Hidden diversity: the old story, we’re loosing it quicker than we can identify it.
It’s been the mantra of many a Conservation NGO as they scoop up selected taxonomists and rush to survey yet another ‘biodiversity hotspot’ in the hope that media attention and a few scientific publications can fend off urban encroachment, agricultural or mineral development. A quick look at the remaining wilderness areas of the tropics might suggest this approach is failing to stem the losses.
Population pressure and the economics of development and growth, especially in the current financial climate, rule all. Yet the stories keep rolling in.
The team of keen young conservationists and primatologists I had the pleasure of working with in Sri Lanka in 2008 and 2009 have been paying a lot of attention to the finer points of slender loris morphology and molecular ecology. These little nocturnal predatory primates are thought-provoking beasts. In many ways they’re probably very similar to our very own ancient ancestors.
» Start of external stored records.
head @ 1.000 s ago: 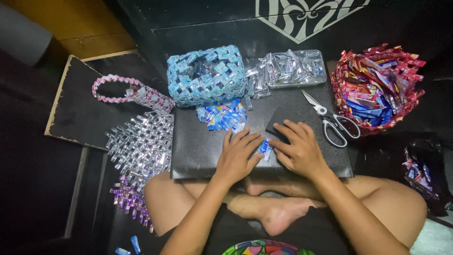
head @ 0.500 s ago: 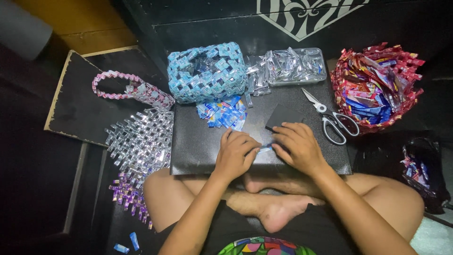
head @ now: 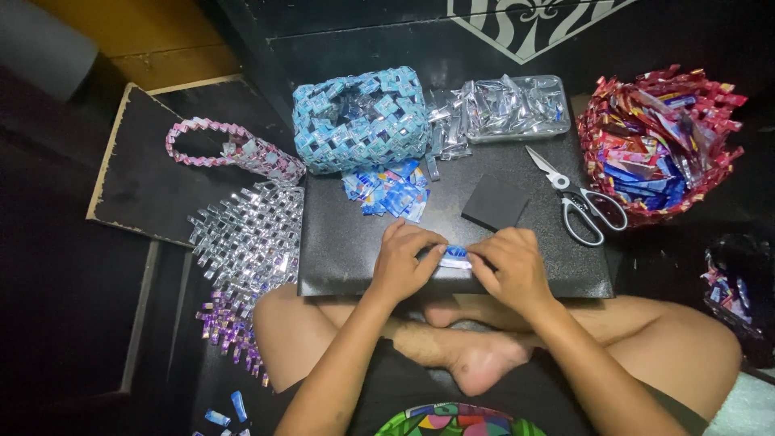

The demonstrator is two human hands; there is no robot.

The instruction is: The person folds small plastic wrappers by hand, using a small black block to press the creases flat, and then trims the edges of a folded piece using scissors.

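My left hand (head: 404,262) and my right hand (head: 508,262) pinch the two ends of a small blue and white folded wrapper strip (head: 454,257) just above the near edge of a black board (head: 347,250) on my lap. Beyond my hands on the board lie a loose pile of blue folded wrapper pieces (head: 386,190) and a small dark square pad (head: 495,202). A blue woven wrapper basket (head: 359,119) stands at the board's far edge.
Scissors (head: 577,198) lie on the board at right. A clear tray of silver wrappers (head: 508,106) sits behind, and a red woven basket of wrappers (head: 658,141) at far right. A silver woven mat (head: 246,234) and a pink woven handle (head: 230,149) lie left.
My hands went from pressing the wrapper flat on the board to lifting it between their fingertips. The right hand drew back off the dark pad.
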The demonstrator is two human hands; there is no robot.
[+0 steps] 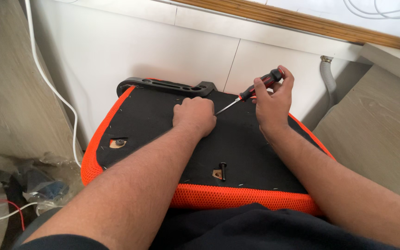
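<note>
Two bare hands work over an upturned chair seat with a black fabric underside and orange mesh edging, which rests across the person's lap against a white wall panel. The right hand has its fingers curled closed around the red-and-black handle of a screwdriver, whose thin metal shaft slants down and left toward the seat. The left hand is balled into a loose fist pressed on the black fabric; the screwdriver's tip ends right at its knuckles, so whatever the tip meets is hidden, and whether the fist encloses anything cannot be told. A black plastic bracket with slotted holes lies along the seat's far edge. Nearer the person, a loose black bolt stands beside a small cut-out in the fabric, and another cut-out with a dark fitting shows at the left. Crumpled clear plastic wrapping is cut off at the lower left.
</note>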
Amongst the forest fragments where the final populations of loris hang on amidst growing human population pressure for agricultural land, firewood and living space, the hidden depths of loris evolutionary processes are only just being examined. It’s early days for the loris research team but there may be several taxa within what was once thought to be the red slender loris. If the red slender loris was in trouble, then the cryptic taxa that this species may contain are in dire-straits.
So is this a success story in the making or another documented failure of contemporary society to protect our only chance at a rich and sustainable future on this planet? Well like most things in life, it’s neither one nor the other, our knowledge grows but our ability to motivate society to respond is limited at best. For me it’s got to be a small step forward. The more we understand about what we’re losing the quicker we are likely to acknowledge that modern society and our economic behaviour needs to respond. However, from where I’m sitting, the prospect of a response that protects such threatened species and ecosystems now, ahead of the short-term interests of party politics and investors, is depressingly slim. The most critical thing being that we continue to document and publicise the knowledge we gather and consequences of their loss.